It has been said that if the oak be regarded as the king of trees and the Hercules of the forest, the ash may fairly claim supremacy as their queen, and Gilpin terms it the “Venus of the Woods.”
“At its foot is the Undar fountain where sit the three Norns or Fates—time past, time present, and time to come; these give Runic characters and laws to men, and fix their destinies. Here is the most holy of all places, where the gods assemble daily in council, with All-Father at their head.

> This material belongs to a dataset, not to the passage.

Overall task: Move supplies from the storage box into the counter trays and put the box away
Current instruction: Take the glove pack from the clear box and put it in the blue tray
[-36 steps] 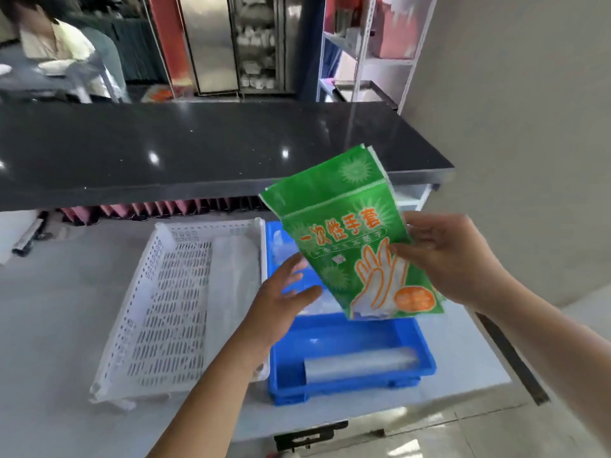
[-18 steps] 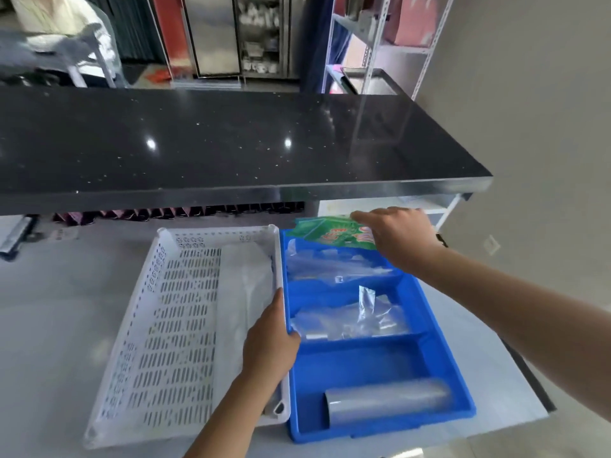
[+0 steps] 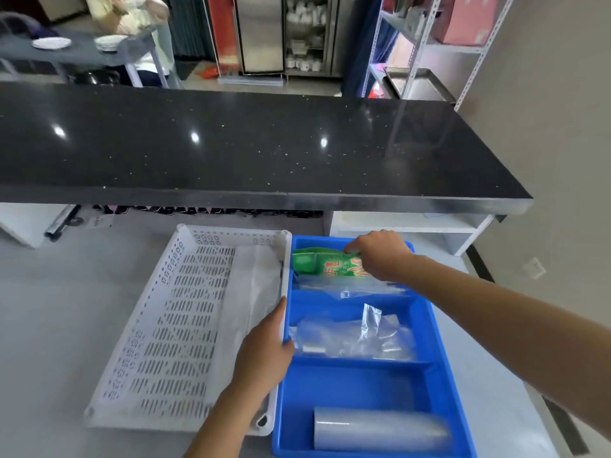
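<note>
A blue divided tray lies on the grey counter, with a white perforated tray touching its left side. My right hand grips a green pack of disposable gloves lying in the blue tray's far compartment, on top of clear bags. My left hand rests on the white tray's right rim where the two trays meet. Crumpled clear plastic bags fill the middle compartment. A roll of clear plastic lies in the near compartment. The storage box is out of view.
A long black countertop overhangs the far side of the trays. A white shelf unit stands under its right end. Beyond it are a metal rack, a steel cabinet and a person at a table.
My right hand has lowered the green glove pack from the air into the blue tray's far compartment. My left hand has moved from above the blue tray to the white tray's rim.
</note>
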`<action>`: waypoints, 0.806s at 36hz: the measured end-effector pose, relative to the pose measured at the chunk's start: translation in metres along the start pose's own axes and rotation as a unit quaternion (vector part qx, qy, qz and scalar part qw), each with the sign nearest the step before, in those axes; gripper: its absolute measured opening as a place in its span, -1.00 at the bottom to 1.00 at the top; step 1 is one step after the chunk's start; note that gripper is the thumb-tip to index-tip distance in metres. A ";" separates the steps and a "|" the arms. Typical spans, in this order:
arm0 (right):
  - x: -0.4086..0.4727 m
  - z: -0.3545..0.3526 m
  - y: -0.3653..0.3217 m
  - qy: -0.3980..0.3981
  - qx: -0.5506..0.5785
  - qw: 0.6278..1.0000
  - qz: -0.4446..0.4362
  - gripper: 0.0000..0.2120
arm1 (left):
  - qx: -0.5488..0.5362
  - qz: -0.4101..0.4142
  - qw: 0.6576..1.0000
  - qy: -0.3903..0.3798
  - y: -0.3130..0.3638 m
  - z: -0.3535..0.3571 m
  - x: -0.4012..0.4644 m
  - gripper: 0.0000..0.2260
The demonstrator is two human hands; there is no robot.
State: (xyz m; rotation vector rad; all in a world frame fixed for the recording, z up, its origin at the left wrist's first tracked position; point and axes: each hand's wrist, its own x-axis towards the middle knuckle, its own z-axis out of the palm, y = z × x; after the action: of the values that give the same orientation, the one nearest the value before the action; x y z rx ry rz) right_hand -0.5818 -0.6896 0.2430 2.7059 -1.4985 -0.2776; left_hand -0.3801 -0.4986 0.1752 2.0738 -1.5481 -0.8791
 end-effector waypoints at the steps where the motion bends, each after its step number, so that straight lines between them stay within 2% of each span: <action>1: 0.003 -0.004 0.004 -0.016 0.021 1.000 -0.005 -0.50 | -0.003 -0.003 1.000 -0.001 0.001 0.000 0.000 -0.30; 4: 0.010 -0.013 0.015 -0.040 0.080 0.996 -0.008 -0.51 | -0.009 -0.013 1.000 -0.003 0.001 0.001 0.000 -0.29; 6: 0.013 -0.012 0.018 -0.023 0.087 0.996 0.006 -0.50 | -0.007 -0.015 1.000 -0.001 0.001 0.001 0.000 -0.29; 11: -0.002 0.014 0.009 0.127 0.023 0.991 0.022 -0.46 | -0.018 -0.012 1.000 0.014 0.003 0.001 -0.002 -0.29; 13: -0.017 0.030 -0.001 0.156 0.039 0.986 0.041 -0.53 | -0.023 -0.015 1.000 0.010 0.004 0.001 -0.002 -0.30; 15: -0.032 0.046 -0.012 0.126 0.082 0.986 0.066 -0.57 | -0.024 -0.020 0.999 0.007 0.005 0.001 -0.003 -0.30; 18: -0.044 0.064 -0.018 0.047 0.142 0.980 0.134 -0.45 | -0.019 -0.022 0.999 0.013 0.006 0.001 -0.003 -0.31; 20: -0.046 0.066 -0.017 0.046 0.170 0.967 0.183 -0.39 | -0.019 -0.019 0.999 0.019 0.005 0.002 -0.003 -0.31; 22: -0.047 0.064 -0.015 0.080 0.224 0.941 0.239 -0.36 | -0.026 -0.016 0.999 0.024 0.003 0.003 -0.002 -0.30; 26: -0.047 0.061 0.005 0.172 0.349 0.851 0.354 -0.33 | -0.039 -0.017 0.999 0.024 -0.005 0.006 0.002 -0.30; 29: -0.041 0.060 0.036 0.151 0.411 0.792 0.425 -0.32 | -0.044 -0.016 0.999 0.026 -0.008 0.007 0.003 -0.30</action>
State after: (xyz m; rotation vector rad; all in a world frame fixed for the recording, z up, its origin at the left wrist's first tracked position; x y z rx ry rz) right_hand -0.6434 -0.6713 0.1943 1.8810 -2.9206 0.9918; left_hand -0.3790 -0.4992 0.1641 2.0482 -1.4262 -0.8814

“These three Norns have a certain analogy to the three mythic Persian destinies seated by the fountain of perennial life; and the tree itself is evidently a symbol of that inscrutable power which is the life of all things; thus representing, under an arborescent form, the most ancient theory of nature, analogous to that personified in the Indian Parvati, the goddess of life and reproduction; also in the Egyptian Isis; and in the figure so frequently met with in the museums of Italy, called ‘Diana of the Ephesians,’ a variety of the Indian Maya.
“In the Chinese sacred books, ‘the Taou (the divine reason or wisdom, but here put for the Deity) preserves the heavens and supports the earth: he is so high as not to be reached, so deep as not to be followed, so immense as to contain the whole universe, and yet he penetrates into the minutest things.’ The sacred ash of the Scandinavians corresponds as a symbol with the Chinese Taou.”[19]
Hesiod and Homer both mention the ash; the latter mentioning the ashen spear of Achilles, and telling us that it was by an ashen spear that he was slain.
In the heathen mythology, Cupid is said to have made his arrows first of ash wood, though they were afterwards formed of cypress.
So much mystery has always been associated with the ash tree, that in all ages and in all countries innumerable superstitions have grown up in connection with it, and, from their modern propagation in an age of education, will evidently die hard.
In many parts of the Highlands of Scotland, at the birth of a child, the nurse puts one end of a green stick of this tree into the fire, and while it is burning gathers in a spoon the sap or juice which oozes out at the other end, and administers it as the first spoonful of food to the newly-born babe.
In Somersetshire, and some other counties, the burning of an ashen fagot is a regular Christmas custom, and it is supposed that misfortune will certainly fall upon the house where it is not duly fulfilled. In the same county, there is held annually the “Ash Faggot Ball.” The fagot is bound with three withes, which are severally chosen to represent them by the young people present—the first withe that breaks in the fire signifying that they who selected it will be the first to be married. It is said that these customs prevail extensively where the Arthurian legends are very strong, and that “it is probable that the association of the ash with Arthur grew out of its dedication to the gods of war, on account of toughness for weapons.”
While many of the surviving superstitions connected with the ash may probably be traced to Yggdrasill, it has been observed that though Yggdrasill was an ash, there is reason to think that, through the influence of traditions, other sacred trees blended with it. Thus while the ash bears no fruit, the Eddas describe the stars as the fruit of Yggdrasill. “This” says Mr. Conway, “with the fact that the serpent is coiled around its root, and the name Midgard, i.e., midst of the garden, suggest that the apple-tree of Eden, may have been grafted on the great ash.” He also says there is a chapel at Coblentz where a tree is pictured with several of the distinctive symbols of Yggsdrasill, while on it the forbidden fruit is represented partly open, disclosing a death’s head. The serpent is coiled round the tree’s foot. When Christian ideas prevailed, and the Norse deities were transformed to witches, the ash was supposed to be their favourite tree. From it they plucked branches on which to ride through the air. In Oldenburg it is said the ash appears without its red buds on St. John’s Day, because the witches eat them on the night before, on their way to the orgies of Walpurgisnacht.